Tracy was adamantly opposed, and spoke up. To stage such a demonstration would come across like a play for sympathy, she felt, and she knew that was the last thing I wanted. Barbara countered that letting people see me struggle with my coat would give them a more complete picture of my symptoms. I stepped in and explained that it was a moot point anyway. The Sinemet was working right then, so I could get in and out of the coat with ease. I had no problem with describing that particular symptom on camera, as long as we skipped the floor show. Whatever tension there had been evaporated, and Barbara leaned forward to give Tracy a hug. “You're a lucky fellow, Michael. She loves you very much.” Didn't I know it.
How about that Tra, sticking up for me even when it means going toe to toe with Barbara Walters.

Once we had returned to the set, but before the cameras began to roll, Barbara tapped my knee. “You know this isn't just morbid curiosity,” she said. “People care about you. This is a learning experience for everyone.”

Los Angeles—November 19, 1998

Having finally made the decision to share my experience with Parkinson's, I had one goal in mind: to give an honest account of how, over the last seven years, I had integrated the disease into a rich and productive life. It was important for me to convey my optimism, gratitude, perspective, and even an ability to laugh about certain aspects of life with P.D., being a firm believer in the joke writer's axiom that comedy = tragedy + time. I viewed my disclosure as a way for me to move forward in my life and career, not as a summation compelled by catastrophe.

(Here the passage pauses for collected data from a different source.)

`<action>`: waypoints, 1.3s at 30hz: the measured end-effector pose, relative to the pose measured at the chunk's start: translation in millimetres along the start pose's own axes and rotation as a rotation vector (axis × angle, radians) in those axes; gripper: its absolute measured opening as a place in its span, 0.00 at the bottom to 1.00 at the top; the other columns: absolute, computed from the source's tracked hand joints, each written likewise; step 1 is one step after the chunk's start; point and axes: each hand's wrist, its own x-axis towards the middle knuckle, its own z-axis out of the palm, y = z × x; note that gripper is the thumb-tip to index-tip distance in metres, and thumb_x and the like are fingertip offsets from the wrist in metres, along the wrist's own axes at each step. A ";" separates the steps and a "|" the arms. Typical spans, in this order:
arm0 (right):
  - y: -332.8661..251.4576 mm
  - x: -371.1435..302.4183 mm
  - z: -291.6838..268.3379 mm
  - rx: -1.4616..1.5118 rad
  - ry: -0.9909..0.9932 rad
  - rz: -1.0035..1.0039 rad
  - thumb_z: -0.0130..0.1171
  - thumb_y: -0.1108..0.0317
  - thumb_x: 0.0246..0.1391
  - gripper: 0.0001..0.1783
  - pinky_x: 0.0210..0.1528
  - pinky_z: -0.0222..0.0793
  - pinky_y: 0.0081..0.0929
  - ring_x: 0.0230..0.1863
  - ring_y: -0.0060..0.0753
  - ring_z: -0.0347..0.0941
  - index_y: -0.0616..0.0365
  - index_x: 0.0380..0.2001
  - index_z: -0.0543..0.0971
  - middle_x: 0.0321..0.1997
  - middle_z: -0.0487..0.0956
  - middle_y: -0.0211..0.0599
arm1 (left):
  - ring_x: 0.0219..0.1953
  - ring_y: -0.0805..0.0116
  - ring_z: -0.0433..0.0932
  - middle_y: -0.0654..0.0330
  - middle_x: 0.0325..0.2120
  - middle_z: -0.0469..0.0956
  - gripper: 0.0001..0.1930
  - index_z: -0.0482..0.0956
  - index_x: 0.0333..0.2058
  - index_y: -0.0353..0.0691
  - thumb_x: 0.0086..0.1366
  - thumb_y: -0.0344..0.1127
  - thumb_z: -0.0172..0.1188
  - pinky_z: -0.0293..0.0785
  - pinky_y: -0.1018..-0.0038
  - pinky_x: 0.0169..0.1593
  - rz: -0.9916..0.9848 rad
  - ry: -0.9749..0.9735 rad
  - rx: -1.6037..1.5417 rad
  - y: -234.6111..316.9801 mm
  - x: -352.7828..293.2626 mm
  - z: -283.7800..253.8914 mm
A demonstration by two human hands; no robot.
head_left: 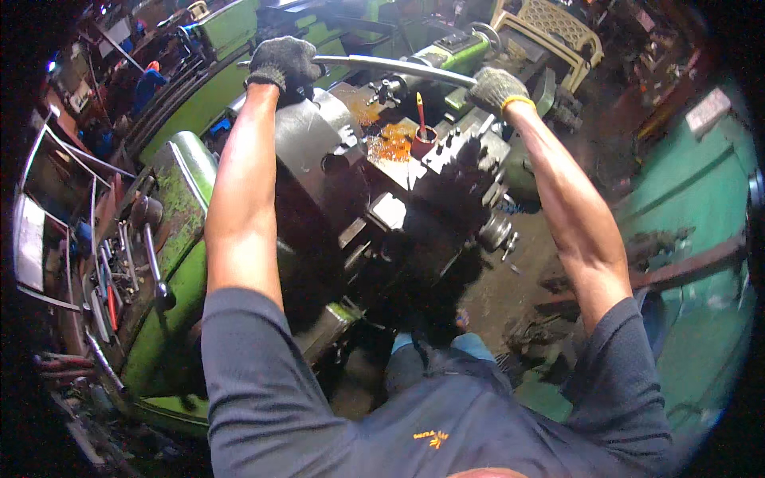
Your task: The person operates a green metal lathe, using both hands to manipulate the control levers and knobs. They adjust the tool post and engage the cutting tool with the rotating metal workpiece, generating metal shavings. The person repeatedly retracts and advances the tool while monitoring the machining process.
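Both arms reach forward over a green lathe, each hand in a grey knit glove. A long metal bar [398,66] spans the gap between them, raised above the machine. My left hand [284,60] is closed round it near its left end, above the big dark chuck [307,147]. At the bar's right end my right hand [497,88] is closed on it, its glove showing a yellow cuff. Below the bar, a brush [420,110] stands in a small reddish cup [424,143], beside an oily orange-brown patch [390,143] on the lathe.
Wrenches and other hand tools lie on the green headstock side at left, near a lever with a knob [163,291]. A handwheel [496,233] sticks out at right. A beige plastic chair [558,32] stands at the back. Green sheeting [693,215] covers the far right.
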 end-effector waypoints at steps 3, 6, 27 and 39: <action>9.6 19.8 0.8 -0.024 0.028 -0.099 0.59 0.50 0.50 0.22 0.50 0.77 0.45 0.47 0.53 0.82 0.54 0.41 0.86 0.43 0.84 0.53 | 0.38 0.50 0.85 0.51 0.32 0.84 0.17 0.86 0.33 0.49 0.54 0.53 0.58 0.79 0.54 0.43 0.038 0.093 0.052 -13.0 6.5 15.6; 26.3 35.5 14.2 -0.035 0.126 -0.201 0.60 0.48 0.51 0.21 0.47 0.77 0.47 0.42 0.55 0.82 0.52 0.38 0.86 0.38 0.85 0.50 | 0.37 0.50 0.84 0.52 0.31 0.83 0.16 0.85 0.32 0.49 0.54 0.52 0.58 0.78 0.54 0.42 0.011 0.077 -0.003 -2.7 -0.5 11.9; 251.4 -71.3 255.0 0.555 -0.392 -0.023 0.56 0.27 0.53 0.39 0.38 0.73 0.46 0.31 0.48 0.81 0.58 0.31 0.85 0.26 0.83 0.47 | 0.44 0.46 0.83 0.49 0.39 0.84 0.15 0.85 0.39 0.50 0.56 0.46 0.57 0.77 0.52 0.48 -0.458 -0.333 0.220 71.2 22.5 -15.6; 242.4 -43.1 250.7 0.599 -0.566 -0.371 0.52 0.35 0.60 0.38 0.57 0.69 0.45 0.55 0.57 0.76 0.62 0.52 0.79 0.53 0.81 0.58 | 0.31 0.51 0.85 0.55 0.25 0.84 0.11 0.86 0.34 0.55 0.59 0.46 0.57 0.78 0.53 0.34 -0.398 -0.216 0.476 162.2 -32.9 -1.1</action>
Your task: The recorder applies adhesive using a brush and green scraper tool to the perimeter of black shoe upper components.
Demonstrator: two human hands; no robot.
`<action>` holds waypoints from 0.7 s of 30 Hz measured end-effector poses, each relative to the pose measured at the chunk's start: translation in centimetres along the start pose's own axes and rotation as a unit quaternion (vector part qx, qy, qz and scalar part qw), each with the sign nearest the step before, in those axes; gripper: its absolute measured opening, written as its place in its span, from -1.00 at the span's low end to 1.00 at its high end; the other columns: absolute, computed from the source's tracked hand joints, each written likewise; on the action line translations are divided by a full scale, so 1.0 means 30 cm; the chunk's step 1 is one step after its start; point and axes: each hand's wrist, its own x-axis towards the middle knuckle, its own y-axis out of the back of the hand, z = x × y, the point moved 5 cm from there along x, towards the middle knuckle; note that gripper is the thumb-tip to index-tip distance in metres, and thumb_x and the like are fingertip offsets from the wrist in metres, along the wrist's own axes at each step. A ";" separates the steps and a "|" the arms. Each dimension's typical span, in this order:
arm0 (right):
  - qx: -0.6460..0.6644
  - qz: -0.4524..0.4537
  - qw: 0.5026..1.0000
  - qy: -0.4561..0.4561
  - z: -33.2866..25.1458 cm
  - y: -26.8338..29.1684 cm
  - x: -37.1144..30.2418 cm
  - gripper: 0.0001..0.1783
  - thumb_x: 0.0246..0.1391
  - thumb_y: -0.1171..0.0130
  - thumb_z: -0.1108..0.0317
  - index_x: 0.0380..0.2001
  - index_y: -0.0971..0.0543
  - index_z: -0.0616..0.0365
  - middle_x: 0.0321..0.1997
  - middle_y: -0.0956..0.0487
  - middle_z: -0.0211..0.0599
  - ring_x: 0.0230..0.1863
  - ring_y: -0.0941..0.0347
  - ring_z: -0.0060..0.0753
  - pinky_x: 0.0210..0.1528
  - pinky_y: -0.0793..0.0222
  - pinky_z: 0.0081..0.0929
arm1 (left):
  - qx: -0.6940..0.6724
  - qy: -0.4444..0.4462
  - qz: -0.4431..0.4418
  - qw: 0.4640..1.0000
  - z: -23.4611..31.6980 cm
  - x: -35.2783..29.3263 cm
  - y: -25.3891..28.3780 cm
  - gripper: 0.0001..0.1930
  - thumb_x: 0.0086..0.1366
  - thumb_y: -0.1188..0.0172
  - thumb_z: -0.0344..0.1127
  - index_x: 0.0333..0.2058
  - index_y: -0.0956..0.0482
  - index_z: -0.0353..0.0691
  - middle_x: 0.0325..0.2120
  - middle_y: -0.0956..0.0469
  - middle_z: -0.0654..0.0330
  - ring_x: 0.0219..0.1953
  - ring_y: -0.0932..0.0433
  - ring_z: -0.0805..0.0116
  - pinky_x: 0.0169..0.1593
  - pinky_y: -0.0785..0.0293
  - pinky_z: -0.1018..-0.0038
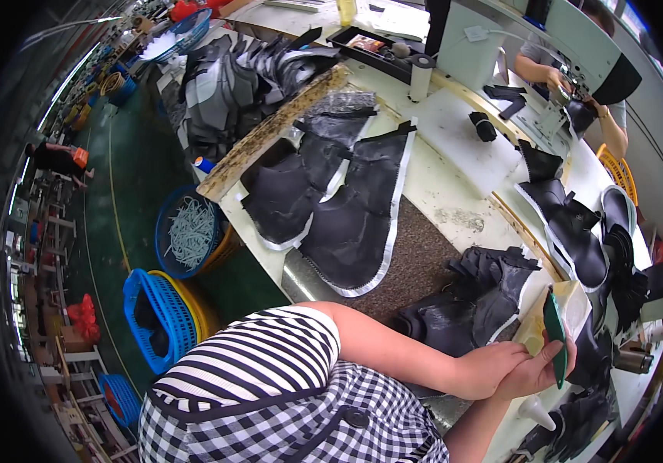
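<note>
At the lower right my two hands meet. My right hand grips a flat green piece, seen nearly edge-on, so its kind is unclear. My left hand lies against the right one, and its fingertips are mostly hidden there. Just behind the green piece stands a translucent, yellowish container. Left of the hands lies a stack of black shoe-upper pieces with pale edges. Farther off, several black upper pieces with white edging are spread flat on the table.
A wooden strip borders a heap of grey and black pieces. Blue baskets stand on the floor at left. Across the table a person works at a white sewing machine. A white nozzle-like piece sits near my right wrist.
</note>
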 end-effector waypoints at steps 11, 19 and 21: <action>-0.068 -0.126 0.953 0.268 -0.045 0.084 -0.104 -0.80 0.26 0.04 0.49 -0.06 -0.38 0.22 -0.07 -0.51 0.08 -0.07 -0.48 -0.02 0.02 -0.41 -0.17 | -0.077 0.052 -0.051 0.994 0.076 -0.169 0.045 -0.55 -0.15 0.05 -0.63 -0.18 -0.51 -0.32 -0.18 -0.53 -0.05 0.01 -0.43 -0.02 0.09 -0.32 0.25; -0.168 0.033 0.985 0.021 0.037 0.497 -0.110 -0.81 0.29 0.04 0.45 -0.06 -0.40 0.26 -0.04 -0.48 -0.16 0.01 -0.42 -0.33 0.18 -0.24 -0.38 | 0.246 0.160 0.089 0.952 -0.100 -0.498 0.328 -0.59 0.04 -0.35 -0.22 -0.18 -0.43 -0.23 -0.17 -0.35 0.06 -0.02 -0.34 0.03 0.08 -0.27 0.25; -0.141 0.032 0.990 0.001 0.072 0.518 -0.179 -0.81 0.29 0.04 0.44 -0.08 -0.42 0.25 -0.02 -0.45 -0.19 0.01 -0.40 -0.35 0.19 -0.22 -0.40 | 0.303 0.153 0.059 0.939 -0.108 -0.513 0.293 -0.59 0.05 -0.36 -0.11 -0.22 -0.46 -0.22 -0.18 -0.34 0.08 -0.04 -0.34 0.06 0.03 -0.28 0.23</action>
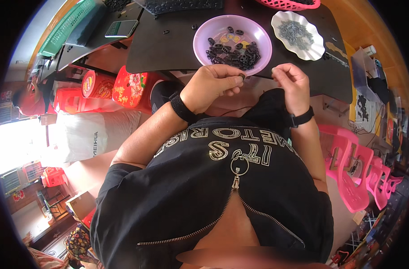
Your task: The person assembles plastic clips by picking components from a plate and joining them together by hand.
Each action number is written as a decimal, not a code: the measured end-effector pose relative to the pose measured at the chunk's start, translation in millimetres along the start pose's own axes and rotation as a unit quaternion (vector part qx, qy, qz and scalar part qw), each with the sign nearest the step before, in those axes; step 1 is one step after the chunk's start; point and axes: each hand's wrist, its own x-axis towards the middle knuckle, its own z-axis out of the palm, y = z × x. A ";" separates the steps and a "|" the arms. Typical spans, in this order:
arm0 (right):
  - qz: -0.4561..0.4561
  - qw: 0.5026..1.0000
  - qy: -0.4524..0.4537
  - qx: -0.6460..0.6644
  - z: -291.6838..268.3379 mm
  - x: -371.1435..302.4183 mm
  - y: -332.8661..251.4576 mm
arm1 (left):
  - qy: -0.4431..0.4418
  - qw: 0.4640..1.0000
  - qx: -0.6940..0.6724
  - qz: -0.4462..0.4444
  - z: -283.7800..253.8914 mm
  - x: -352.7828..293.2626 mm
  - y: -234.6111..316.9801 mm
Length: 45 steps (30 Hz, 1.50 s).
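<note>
My left hand (pixel 211 86) is raised in front of the near rim of a pale purple bowl (pixel 200 33), its thumb and forefinger pinching a small black plastic piece (pixel 242 76). Inside the bowl lies a heap of similar black pieces (pixel 247 57) with holes in them. To the right, my right hand (pixel 295 87) has its thumb and fingertips pressed together near the table's front edge. Whatever it may hold is too small to make out. Beyond it sits a white scalloped plate (pixel 318 53) bearing many tiny grey pieces (pixel 296 33).
The dark table (pixel 162 51) carries a few loose black pieces and a pink basket (pixel 289 4). A phone (pixel 121 28) and green basket (pixel 65 29) are at far left. Red stools (pixel 132 87) stand left, pink chairs (pixel 348 175) right. Another person (pixel 32 98) is at far left.
</note>
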 end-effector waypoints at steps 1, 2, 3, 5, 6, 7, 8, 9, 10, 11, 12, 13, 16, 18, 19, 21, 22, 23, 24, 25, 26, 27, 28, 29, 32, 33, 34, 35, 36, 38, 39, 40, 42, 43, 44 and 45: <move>0.009 1.000 -0.017 0.008 5.9 -5.8 -6.4 | -0.007 0.999 -0.033 -0.001 1.0 0.1 -1.8; 0.002 0.999 -0.035 0.029 13.0 -10.5 -13.4 | -0.008 0.999 -0.036 -0.002 2.7 -0.6 -3.2; 0.002 0.999 -0.045 0.031 18.5 -14.2 -19.2 | -0.016 1.000 0.004 0.006 5.2 -0.9 -3.6; 0.003 0.998 -0.066 0.004 23.3 -19.0 -25.7 | -0.024 0.999 0.041 0.014 10.6 -2.2 -4.5; -0.017 0.997 -0.074 0.006 28.7 -22.4 -29.2 | -0.034 0.997 0.064 0.008 13.2 -3.5 -4.9; -0.037 0.996 -0.082 0.008 33.6 -25.6 -31.7 | -0.044 0.995 0.086 0.002 15.6 -4.6 -5.8; -0.048 0.994 -0.098 -0.014 35.5 -27.8 -32.4 | -0.042 0.996 0.081 0.004 17.4 -5.0 -8.5; -0.052 0.993 -0.101 -0.008 37.3 -30.2 -30.1 | -0.043 0.996 0.079 0.005 17.6 -5.0 -10.2; -0.049 0.993 -0.106 -0.023 37.5 -31.3 -29.0 | -0.035 0.995 0.098 0.005 17.7 -5.0 -11.7; -0.046 0.992 -0.110 -0.038 37.5 -32.1 -28.6 | -0.026 0.993 0.118 0.005 17.8 -5.2 -12.8; -0.045 0.992 -0.110 -0.040 37.5 -32.4 -28.7 | -0.026 0.993 0.116 0.006 18.7 -6.1 -12.1; -0.047 0.992 -0.108 -0.048 37.5 -32.6 -29.1 | -0.020 0.993 0.116 0.009 19.7 -7.9 -10.4; -0.057 0.991 -0.105 -0.061 37.9 -32.4 -28.6 | -0.007 0.993 0.116 0.026 19.4 -8.7 -12.7; -0.065 0.991 -0.102 -0.058 38.8 -33.6 -28.4 | -0.002 0.992 0.116 0.040 19.2 -8.7 -13.7; -0.064 0.991 -0.099 -0.062 39.2 -34.0 -28.5 | 0.005 0.993 0.111 0.039 19.7 -9.5 -12.7; -0.060 0.992 -0.098 -0.048 39.6 -33.8 -28.0 | 0.008 0.994 0.105 0.038 19.7 -10.6 -11.5; -0.068 0.992 -0.100 -0.039 39.5 -33.9 -25.2 | 0.017 0.992 0.112 0.046 19.4 -11.1 -11.3; -0.068 0.992 -0.097 -0.042 39.1 -34.9 -25.8 | 0.026 0.991 0.120 0.053 19.8 -11.4 -10.8; -0.051 0.994 -0.099 -0.018 40.3 -35.4 -26.6 | 0.028 0.992 0.112 0.051 19.6 -12.5 -8.4; -0.035 0.994 -0.100 0.007 40.6 -35.8 -27.3 | 0.027 0.992 0.111 0.050 19.6 -12.1 -8.7; -0.034 0.994 -0.100 0.007 40.3 -36.2 -28.5 | 0.031 0.993 0.103 0.051 19.5 -11.6 -9.0; -0.029 0.994 -0.102 0.030 40.3 -36.8 -29.7 | 0.035 0.993 0.097 0.053 19.3 -11.6 -9.1; -0.025 0.993 -0.105 0.055 40.5 -37.4 -30.4 | 0.035 0.993 0.097 0.053 19.7 -12.2 -8.0; -0.025 0.993 -0.105 0.055 40.8 -38.0 -30.4 | 0.041 0.993 0.102 0.042 20.6 -13.3 -5.4; -0.028 0.991 -0.104 0.080 39.0 -38.3 -30.6 | 0.057 0.992 0.110 0.024 23.7 -15.6 3.3; -0.019 0.992 -0.104 0.064 37.7 -38.1 -30.8 | 0.069 0.991 0.115 0.017 24.1 -16.2 4.8; -0.010 0.993 -0.104 0.047 37.3 -37.9 -31.1 | 0.070 0.991 0.116 0.017 24.2 -16.3 4.2; -0.010 0.993 -0.105 0.048 38.1 -38.2 -31.6 | 0.069 0.991 0.108 0.036 24.4 -16.3 3.2; -0.014 0.993 -0.105 0.056 39.2 -38.7 -32.5 | 0.069 0.991 0.101 0.055 24.6 -16.0 2.7; -0.018 0.992 -0.106 0.065 39.9 -38.8 -32.0 | 0.064 0.992 0.092 0.056 25.1 -15.3 3.0; -0.018 0.993 -0.105 0.060 39.5 -38.9 -30.8 | 0.059 0.993 0.083 0.058 25.2 -14.9 3.1; -0.019 0.993 -0.103 0.056 39.5 -39.0 -30.1 | 0.060 0.993 0.083 0.058 24.1 -12.8 -0.5; -0.021 0.993 -0.100 0.067 42.1 -38.7 -30.9 | 0.036 0.995 0.024 0.095 22.0 -8.3 -9.3; -0.023 0.992 -0.095 0.078 43.1 -38.6 -31.2 | 0.037 0.995 0.024 0.094 22.2 -8.5 -9.8; -0.023 0.992 -0.095 0.078 42.8 -38.5 -31.0 | 0.028 0.995 0.022 0.088 23.2 -9.5 -8.8; -0.022 0.993 -0.099 0.067 41.7 -38.3 -30.8 | 0.020 0.996 0.021 0.083 24.0 -10.2 -7.6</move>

This was not a tale of woe, as Tracy would remind Barbara Walters; I sought no pity, or tears. Nor was I eager to cast myself in the role of reluctant hero, breaking out of his silent suffering to take his fight public, and serve as a poster boy for the Parkinson's “cause.” (I'd done a little research on existing foundations and, frankly, had found the landscape too confusing to navigate.) I was simply tired of hiding the truth from people and felt ready, finally, to present it to them on my own terms, with the hope that they'd respond to my story in the spirit in which it was offered.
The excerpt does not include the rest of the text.